* [What to do]
Find the line below that contains "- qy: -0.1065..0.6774". Transcribe it and every line after it exactly, adding nothing.

* [Data excerpts]

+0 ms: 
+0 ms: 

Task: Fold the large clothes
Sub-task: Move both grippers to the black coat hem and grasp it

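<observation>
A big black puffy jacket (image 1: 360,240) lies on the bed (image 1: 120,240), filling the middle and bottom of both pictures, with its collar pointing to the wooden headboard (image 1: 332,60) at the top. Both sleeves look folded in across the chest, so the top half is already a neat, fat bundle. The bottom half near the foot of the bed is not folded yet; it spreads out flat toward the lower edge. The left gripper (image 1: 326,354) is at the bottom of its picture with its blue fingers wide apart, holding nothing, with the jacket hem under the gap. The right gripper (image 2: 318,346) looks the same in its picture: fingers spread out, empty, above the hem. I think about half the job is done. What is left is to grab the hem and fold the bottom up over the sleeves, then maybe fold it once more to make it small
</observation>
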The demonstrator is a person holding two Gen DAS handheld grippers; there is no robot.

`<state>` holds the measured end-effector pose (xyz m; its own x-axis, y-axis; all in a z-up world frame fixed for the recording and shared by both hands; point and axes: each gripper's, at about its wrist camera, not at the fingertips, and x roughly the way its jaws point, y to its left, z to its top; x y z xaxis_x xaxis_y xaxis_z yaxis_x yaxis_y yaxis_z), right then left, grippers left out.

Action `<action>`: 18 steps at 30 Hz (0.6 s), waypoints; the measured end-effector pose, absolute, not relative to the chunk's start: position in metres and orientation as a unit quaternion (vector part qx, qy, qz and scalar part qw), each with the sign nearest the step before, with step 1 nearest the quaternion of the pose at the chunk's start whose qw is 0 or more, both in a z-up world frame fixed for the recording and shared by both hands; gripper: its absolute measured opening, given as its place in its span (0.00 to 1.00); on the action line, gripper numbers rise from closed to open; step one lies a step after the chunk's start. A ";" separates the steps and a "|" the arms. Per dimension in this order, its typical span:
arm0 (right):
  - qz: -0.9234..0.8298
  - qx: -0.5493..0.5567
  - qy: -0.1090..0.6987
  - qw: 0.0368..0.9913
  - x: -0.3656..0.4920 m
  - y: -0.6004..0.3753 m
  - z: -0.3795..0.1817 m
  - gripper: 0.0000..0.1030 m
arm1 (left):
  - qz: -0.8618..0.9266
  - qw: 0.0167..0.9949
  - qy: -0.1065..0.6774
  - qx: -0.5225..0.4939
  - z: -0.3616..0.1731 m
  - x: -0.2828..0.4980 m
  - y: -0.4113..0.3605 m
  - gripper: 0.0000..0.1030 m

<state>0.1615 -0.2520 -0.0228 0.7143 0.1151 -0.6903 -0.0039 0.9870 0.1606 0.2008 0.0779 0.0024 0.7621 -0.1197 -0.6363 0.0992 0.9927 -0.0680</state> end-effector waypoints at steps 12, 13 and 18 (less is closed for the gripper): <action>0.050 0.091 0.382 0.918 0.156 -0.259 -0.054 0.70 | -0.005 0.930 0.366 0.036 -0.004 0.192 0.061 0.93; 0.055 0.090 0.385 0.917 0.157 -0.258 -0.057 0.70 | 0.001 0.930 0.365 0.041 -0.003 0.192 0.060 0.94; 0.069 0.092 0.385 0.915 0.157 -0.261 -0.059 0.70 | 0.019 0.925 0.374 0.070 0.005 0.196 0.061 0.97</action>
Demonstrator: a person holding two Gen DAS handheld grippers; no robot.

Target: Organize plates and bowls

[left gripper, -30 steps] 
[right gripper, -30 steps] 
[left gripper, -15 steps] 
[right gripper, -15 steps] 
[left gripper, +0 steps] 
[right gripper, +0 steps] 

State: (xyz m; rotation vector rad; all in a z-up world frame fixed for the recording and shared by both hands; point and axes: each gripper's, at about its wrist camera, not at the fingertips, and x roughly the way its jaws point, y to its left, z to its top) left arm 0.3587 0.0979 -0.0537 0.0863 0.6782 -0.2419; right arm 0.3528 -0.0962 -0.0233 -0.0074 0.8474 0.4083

* [Expected answer]
  - qy: -0.1065..0.6774
  - qx: -0.5225..0.4939
  - z: -0.3616..0.1731 m
  - x: -0.2828..0.4980 m
  - y: -0.4113..0.3605 m
  - gripper: 0.0000..0.1030 m

<state>0.1615 -0.2520 -0.0228 0.7143 0.1151 -0.6903 -0.0039 0.9870 0.1606 0.2008 0.0779 0.0024 0.7621 -0.1197 -0.6363 0.0992 0.9927 -0.0680</state> end-effector waypoints at steps 12, 13 and 18 (less is closed for the gripper): <action>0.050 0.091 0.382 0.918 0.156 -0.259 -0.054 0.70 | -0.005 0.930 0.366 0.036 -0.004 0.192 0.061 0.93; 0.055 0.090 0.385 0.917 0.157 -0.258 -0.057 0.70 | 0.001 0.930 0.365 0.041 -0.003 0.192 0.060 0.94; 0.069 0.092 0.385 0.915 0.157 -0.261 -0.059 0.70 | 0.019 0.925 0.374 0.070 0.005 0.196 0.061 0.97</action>
Demonstrator: a person holding two Gen DAS handheld grippers; no robot.

Target: Organize plates and bowls

[left gripper, -30 steps] 
[right gripper, -30 steps] 
[left gripper, -15 steps] 
[right gripper, -15 steps] 
[left gripper, +0 steps] 
[right gripper, +0 steps] 

State: (xyz m; rotation vector rad; all in a z-up world frame fixed for the recording and shared by both hands; point and axes: each gripper's, at about its wrist camera, not at the fingertips, and x roughly the way its jaws point, y to its left, z to its top) left arm 0.3587 0.0979 -0.0537 0.0863 0.6782 -0.2419; right arm 0.3528 -0.0962 -0.0233 -0.0074 0.8474 0.4083

Nothing else goes in the answer.